Work order: The listing that follows must be given again in full and exactly.

☆ ☆ ☆ ☆ ☆

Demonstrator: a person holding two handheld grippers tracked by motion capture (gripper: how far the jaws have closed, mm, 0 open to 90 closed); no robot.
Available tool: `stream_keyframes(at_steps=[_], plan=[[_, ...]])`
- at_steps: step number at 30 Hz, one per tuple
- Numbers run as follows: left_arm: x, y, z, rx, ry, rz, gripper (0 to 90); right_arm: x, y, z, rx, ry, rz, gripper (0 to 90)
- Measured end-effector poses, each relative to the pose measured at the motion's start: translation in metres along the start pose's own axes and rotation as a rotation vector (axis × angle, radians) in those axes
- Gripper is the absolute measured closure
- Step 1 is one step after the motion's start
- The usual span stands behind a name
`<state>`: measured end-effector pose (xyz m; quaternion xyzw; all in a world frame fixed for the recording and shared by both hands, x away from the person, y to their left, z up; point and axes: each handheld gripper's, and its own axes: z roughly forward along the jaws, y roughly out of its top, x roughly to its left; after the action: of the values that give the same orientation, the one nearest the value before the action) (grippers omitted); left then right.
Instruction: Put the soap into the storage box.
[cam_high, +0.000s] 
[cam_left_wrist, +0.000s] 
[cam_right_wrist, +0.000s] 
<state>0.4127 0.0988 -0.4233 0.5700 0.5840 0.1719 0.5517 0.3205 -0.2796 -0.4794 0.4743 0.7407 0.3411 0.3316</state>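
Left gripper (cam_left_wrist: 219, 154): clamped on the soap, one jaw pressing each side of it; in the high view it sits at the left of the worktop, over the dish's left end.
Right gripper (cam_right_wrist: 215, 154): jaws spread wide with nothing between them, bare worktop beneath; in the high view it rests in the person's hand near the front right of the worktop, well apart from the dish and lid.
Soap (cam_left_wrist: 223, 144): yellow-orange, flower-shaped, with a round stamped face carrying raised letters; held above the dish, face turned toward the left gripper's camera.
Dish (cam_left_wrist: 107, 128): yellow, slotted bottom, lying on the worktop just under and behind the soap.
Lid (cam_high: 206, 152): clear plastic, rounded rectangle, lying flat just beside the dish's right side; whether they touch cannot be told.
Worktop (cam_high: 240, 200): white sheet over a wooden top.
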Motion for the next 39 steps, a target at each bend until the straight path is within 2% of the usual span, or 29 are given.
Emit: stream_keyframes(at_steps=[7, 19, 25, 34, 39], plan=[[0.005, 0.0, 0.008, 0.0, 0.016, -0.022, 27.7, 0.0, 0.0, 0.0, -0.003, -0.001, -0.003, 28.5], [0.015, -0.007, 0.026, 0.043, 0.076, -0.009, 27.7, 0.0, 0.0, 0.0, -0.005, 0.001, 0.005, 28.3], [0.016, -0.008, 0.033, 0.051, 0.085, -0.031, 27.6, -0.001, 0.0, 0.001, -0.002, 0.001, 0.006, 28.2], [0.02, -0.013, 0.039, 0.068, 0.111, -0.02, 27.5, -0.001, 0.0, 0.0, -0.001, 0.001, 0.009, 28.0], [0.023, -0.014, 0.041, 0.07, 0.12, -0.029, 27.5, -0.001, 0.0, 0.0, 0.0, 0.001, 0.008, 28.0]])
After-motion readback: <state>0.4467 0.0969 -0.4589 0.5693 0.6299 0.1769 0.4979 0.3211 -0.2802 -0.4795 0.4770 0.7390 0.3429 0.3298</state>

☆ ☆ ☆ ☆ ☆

Solution to this exercise:
Demonstrator: a person holding two handheld grippers tracked by motion capture (gripper: how far the jaws have closed, mm, 0 open to 90 closed); no robot.
Available tool: `stream_keyframes(at_steps=[_], plan=[[_, ...]])`
- at_steps: step number at 30 Hz, one per tuple
- Numbers run as follows: left_arm: x, y, z, rx, ry, rz, gripper (0 to 90); right_arm: x, y, z, rx, ry, rz, gripper (0 to 90)
- Measured end-effector poses, each relative to the pose measured at the motion's start: translation in metres along the start pose's own axes and rotation as a rotation vector (axis × angle, radians) in those axes
- Gripper is the absolute measured closure
- Step 1 is one step after the motion's start
- The usual span stands behind a name
`<state>`: measured end-effector pose (xyz m; quaternion xyzw; all in a world frame fixed for the recording and shared by both hands, x away from the person, y to their left, z up; point and axes: each handheld gripper's, and its own axes: z roughly forward along the jaws, y roughly out of its top, x roughly to its left; after the action: of the values that give the same orientation, the one nearest the value before the action) (grippers omitted); left then right.
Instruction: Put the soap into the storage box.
[cam_high, +0.000s] 
[cam_left_wrist, +0.000s] 
[cam_right_wrist, +0.000s] 
<state>0.4127 0.0988 -0.4233 0.5700 0.5840 0.1719 0.5517 0.3205 -0.2796 -0.4794 0.4743 0.7407 0.3411 0.3316</state>
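Left gripper (cam_left_wrist: 219, 154): clamped on the soap, one jaw pressing each side of it; in the high view it sits at the left of the worktop, over the dish's left end.
Right gripper (cam_right_wrist: 215, 154): jaws spread wide with nothing between them, bare worktop beneath; in the high view it rests in the person's hand near the front right of the worktop, well apart from the dish and lid.
Soap (cam_left_wrist: 223, 144): yellow-orange, flower-shaped, with a round stamped face carrying raised letters; held above the dish, face turned toward the left gripper's camera.
Dish (cam_left_wrist: 107, 128): yellow, slotted bottom, lying on the worktop just under and behind the soap.
Lid (cam_high: 206, 152): clear plastic, rounded rectangle, lying flat just beside the dish's right side; whether they touch cannot be told.
Worktop (cam_high: 240, 200): white sheet over a wooden top.
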Motion for the next 39 steps, a target at each bend until the straight path is within 2% of the usual span, or 29 are given.
Emit: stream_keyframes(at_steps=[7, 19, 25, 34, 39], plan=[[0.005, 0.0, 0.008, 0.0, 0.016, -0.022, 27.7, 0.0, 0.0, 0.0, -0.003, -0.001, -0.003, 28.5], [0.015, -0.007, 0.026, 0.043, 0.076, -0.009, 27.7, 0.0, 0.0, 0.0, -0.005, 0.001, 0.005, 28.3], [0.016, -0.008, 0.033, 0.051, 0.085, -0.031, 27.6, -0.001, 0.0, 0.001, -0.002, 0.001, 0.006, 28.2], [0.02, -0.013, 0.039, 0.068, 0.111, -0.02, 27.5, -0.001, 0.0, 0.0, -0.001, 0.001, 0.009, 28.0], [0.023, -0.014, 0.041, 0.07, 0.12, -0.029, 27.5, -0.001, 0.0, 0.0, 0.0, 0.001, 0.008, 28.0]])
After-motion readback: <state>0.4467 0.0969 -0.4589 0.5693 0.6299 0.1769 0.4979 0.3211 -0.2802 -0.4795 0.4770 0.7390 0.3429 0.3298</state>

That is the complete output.